Do you think it would make sense to add some additional logic to the comparison that checks for this kind of semantic equivalence of the relationships ( so including the information from hasFilesand documentDescribes) and not only for actual existence?

[goneall]

Thanks @meretp for the detailed explanation of the issues.

In general I would expect that the comparison is somehow independant from the direction of the relationship although I see that this is a rather complex topic and I can understand that the comparison would only be about the "actual present" relationships.

This would involve an assumption of equivalence for different relationship types and directions. I think this is a reasonable assumption, but it would be good to document those in the spec itself.

You're right in that this would be a rather complex fix, but I think it is doable.

Another problem, which is related to this, is the following: For json, yaml and xml there are additionally the tags "documentDescribes" and "hasFiles" in packages to represent DESCRIBES, resp. CONTAINS-relationships. The tools-python avoid duplications when serialising and do not write for example SPDXRef-DOCUMENT DESCRIBES SPDXRef-File additionally out, because this information is already mapped in "documentDescribes: [SPDXRef-File]". This leads then with the comparison however again to the fact that two documents are not evaluated as equal.

The Java deserializer code for JSON, YAML and XML should handle deserializing these properties into a normalized form. So, a document which has a describes property should translate to a DESCRIBES relationship. Perhaps there is an issue with the deserialization?

Do you think it would make sense to add some additional logic to the comparison that checks for this kind of semantic equivalence of the relationships ( so including the information from hasFilesand documentDescribes) and not only for actual existence?

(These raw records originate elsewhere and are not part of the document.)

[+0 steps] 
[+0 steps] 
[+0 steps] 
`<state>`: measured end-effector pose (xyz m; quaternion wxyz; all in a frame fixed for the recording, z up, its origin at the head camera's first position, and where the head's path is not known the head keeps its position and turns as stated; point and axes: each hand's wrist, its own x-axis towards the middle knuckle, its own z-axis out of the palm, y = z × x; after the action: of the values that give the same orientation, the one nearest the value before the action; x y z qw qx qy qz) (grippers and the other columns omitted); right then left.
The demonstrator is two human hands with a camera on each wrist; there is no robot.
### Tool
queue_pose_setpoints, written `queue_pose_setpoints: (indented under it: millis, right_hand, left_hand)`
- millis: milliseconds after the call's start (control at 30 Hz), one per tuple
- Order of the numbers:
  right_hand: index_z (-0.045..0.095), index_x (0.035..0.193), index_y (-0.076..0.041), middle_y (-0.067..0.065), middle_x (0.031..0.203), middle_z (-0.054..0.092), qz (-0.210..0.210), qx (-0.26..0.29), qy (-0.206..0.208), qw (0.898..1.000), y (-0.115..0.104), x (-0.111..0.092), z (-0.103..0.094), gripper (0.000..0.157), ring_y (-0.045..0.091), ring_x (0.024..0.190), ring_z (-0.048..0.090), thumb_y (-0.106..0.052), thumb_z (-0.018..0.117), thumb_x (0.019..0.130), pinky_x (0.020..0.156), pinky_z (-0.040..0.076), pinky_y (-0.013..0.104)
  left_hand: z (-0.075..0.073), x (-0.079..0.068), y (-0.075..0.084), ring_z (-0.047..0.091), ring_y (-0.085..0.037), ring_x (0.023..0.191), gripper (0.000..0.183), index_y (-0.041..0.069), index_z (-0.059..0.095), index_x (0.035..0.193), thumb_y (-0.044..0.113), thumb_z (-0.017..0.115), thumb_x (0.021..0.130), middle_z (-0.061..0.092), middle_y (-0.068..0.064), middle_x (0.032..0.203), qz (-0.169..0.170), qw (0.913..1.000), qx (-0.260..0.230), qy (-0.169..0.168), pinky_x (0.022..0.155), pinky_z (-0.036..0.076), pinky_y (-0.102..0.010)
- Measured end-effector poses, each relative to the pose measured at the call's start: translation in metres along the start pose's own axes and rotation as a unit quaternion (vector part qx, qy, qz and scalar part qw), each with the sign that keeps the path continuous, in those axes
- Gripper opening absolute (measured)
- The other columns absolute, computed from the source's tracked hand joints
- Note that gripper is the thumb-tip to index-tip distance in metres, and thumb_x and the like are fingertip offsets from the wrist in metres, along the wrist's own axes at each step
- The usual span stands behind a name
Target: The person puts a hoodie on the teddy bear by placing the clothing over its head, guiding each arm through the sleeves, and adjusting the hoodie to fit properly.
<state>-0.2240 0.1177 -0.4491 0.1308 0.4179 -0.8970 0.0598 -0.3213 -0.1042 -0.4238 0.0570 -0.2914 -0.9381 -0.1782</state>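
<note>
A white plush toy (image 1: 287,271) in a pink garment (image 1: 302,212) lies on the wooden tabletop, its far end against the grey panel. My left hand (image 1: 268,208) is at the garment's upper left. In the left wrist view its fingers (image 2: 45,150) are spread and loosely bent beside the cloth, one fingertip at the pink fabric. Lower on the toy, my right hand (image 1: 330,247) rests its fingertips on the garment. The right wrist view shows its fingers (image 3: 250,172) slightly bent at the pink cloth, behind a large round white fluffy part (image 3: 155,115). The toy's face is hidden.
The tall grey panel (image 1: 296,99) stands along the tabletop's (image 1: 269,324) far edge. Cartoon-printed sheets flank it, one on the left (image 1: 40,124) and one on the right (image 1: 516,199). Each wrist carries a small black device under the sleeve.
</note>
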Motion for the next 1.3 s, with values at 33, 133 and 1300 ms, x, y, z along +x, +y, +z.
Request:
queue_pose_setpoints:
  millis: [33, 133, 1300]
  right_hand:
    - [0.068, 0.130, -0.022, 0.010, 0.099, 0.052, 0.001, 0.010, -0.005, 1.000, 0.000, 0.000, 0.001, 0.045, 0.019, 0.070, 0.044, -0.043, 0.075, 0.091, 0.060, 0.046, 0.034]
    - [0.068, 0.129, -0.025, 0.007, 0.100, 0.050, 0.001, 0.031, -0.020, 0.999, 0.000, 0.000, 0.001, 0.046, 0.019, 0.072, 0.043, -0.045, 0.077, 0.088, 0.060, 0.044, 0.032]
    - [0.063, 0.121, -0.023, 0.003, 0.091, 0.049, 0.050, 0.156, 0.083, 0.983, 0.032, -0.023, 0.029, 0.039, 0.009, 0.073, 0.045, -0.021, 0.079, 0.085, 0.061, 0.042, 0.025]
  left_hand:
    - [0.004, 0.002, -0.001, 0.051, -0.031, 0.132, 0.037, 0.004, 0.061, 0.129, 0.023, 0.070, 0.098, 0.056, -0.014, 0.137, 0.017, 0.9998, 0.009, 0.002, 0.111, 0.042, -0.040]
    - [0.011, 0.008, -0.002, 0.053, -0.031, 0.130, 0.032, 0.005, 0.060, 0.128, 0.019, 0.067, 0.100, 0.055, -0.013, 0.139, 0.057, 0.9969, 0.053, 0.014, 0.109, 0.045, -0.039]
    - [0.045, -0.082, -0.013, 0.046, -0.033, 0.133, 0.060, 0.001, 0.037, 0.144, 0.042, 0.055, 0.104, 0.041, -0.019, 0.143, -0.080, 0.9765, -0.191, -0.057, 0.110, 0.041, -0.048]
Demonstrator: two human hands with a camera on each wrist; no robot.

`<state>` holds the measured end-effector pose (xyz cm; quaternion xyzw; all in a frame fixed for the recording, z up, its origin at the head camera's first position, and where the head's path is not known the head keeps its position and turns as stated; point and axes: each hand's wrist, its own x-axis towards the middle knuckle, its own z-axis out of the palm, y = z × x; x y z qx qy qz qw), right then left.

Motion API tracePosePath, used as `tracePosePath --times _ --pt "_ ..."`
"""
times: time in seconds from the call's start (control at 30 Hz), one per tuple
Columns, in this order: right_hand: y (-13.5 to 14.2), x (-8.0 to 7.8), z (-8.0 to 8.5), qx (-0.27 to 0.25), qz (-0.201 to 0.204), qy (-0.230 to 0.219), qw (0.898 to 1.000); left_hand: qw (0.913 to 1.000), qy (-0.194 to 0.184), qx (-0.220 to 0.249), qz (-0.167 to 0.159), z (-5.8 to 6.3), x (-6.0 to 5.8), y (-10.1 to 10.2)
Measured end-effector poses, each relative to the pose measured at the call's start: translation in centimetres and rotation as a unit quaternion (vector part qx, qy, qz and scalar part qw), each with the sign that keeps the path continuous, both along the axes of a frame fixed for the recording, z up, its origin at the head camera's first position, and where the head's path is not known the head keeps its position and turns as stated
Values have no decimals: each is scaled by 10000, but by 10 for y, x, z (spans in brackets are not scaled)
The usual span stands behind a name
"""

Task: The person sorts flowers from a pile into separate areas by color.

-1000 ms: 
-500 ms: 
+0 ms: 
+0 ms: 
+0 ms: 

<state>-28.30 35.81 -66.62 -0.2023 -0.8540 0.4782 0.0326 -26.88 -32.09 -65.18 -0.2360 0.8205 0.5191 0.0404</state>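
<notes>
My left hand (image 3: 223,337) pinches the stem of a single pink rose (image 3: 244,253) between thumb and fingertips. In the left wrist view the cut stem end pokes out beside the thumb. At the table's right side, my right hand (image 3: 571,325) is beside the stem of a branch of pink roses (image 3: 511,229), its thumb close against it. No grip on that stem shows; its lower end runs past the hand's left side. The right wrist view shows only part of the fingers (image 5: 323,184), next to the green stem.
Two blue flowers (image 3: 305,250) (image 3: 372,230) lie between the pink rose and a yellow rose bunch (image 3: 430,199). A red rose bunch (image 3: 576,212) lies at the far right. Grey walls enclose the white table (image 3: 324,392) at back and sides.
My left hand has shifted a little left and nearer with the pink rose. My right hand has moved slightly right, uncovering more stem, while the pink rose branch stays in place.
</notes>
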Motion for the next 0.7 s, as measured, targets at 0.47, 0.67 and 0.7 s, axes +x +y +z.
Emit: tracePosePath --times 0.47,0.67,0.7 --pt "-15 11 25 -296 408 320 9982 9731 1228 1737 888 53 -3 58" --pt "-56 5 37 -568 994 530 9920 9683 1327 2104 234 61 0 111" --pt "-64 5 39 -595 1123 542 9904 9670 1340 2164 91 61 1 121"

Yes - but it would be a bit of work.

[goneall]

In looking at the effort involved, I don't think it would make sense to fix this before 3.0.

The 3.0 spec has some structural changes in the relationships that will make this a different solution and perhaps easier.

@meretp - let me know if you agree

[meretp]

@goneall I agree with you. Considering the effort involved and the rather rare use case, I wouldn't fix it now either.

[goneall]

Clarification on the "won't fix" label - won't be fixed before SPDX spec version 3.0. Once the SPDX spec version 3.0 is released, we'll reconsider working on this issue.